Commit Graph

5 Commits

Author SHA1 Message Date
Mark Olesen
18e0d7e4d6 ENH: bundle broadcasts (#2371)
- additional Pstream::broadcasts() method to serialize/deserialize
  multiple items.

- revoke the broadcast specialisations for std::string and List(s) and
  use a generic broadcasting template. In most cases, the previous
  specialisations would have required two broadcasts:
    (1) for the size
    (2) for the contiguous content.

  Now favour reduced communication over potential local (intermediate)
  storage that would have only benefited a few select cases.
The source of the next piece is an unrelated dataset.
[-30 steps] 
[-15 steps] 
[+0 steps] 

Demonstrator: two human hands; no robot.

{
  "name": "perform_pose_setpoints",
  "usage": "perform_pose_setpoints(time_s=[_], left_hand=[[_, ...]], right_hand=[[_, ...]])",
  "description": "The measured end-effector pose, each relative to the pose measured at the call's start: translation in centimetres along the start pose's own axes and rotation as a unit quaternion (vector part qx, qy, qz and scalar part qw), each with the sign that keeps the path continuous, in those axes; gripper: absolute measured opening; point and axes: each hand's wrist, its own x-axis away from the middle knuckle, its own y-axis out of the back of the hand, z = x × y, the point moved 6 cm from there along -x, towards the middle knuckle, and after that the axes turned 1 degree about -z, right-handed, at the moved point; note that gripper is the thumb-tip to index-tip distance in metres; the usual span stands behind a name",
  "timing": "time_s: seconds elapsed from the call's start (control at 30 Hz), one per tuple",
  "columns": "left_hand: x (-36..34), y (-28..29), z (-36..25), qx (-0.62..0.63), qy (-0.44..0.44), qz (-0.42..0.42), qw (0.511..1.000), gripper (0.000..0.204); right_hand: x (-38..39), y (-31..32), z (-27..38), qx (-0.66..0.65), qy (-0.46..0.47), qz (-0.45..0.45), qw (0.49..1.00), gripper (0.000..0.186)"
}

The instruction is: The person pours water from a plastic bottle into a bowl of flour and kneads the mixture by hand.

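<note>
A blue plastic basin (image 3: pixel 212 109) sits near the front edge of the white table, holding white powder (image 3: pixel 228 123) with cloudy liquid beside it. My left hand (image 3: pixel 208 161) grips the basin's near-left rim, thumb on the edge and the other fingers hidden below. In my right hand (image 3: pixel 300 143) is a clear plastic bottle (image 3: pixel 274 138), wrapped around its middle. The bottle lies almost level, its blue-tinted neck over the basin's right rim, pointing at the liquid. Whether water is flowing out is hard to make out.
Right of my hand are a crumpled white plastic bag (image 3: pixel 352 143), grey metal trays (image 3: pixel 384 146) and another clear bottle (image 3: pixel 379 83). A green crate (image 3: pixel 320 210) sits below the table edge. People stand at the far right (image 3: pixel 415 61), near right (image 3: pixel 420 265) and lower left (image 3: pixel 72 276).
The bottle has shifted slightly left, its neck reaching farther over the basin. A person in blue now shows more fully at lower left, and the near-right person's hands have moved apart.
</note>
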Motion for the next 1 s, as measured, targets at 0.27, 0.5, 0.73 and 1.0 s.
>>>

ENH: refine PstreamBuffers access methods

- replace 'bool hasRecvData(label)' with 'label recvDataCount(label)'
  to recover the number of unconsumed receive bytes from specified
  processor.  Can use 'labelList recvDataCounts()' to recover the
  number of unconsumed receive bytes from all processor.

- additional peekRecvData() method (for transcribing contiguous data)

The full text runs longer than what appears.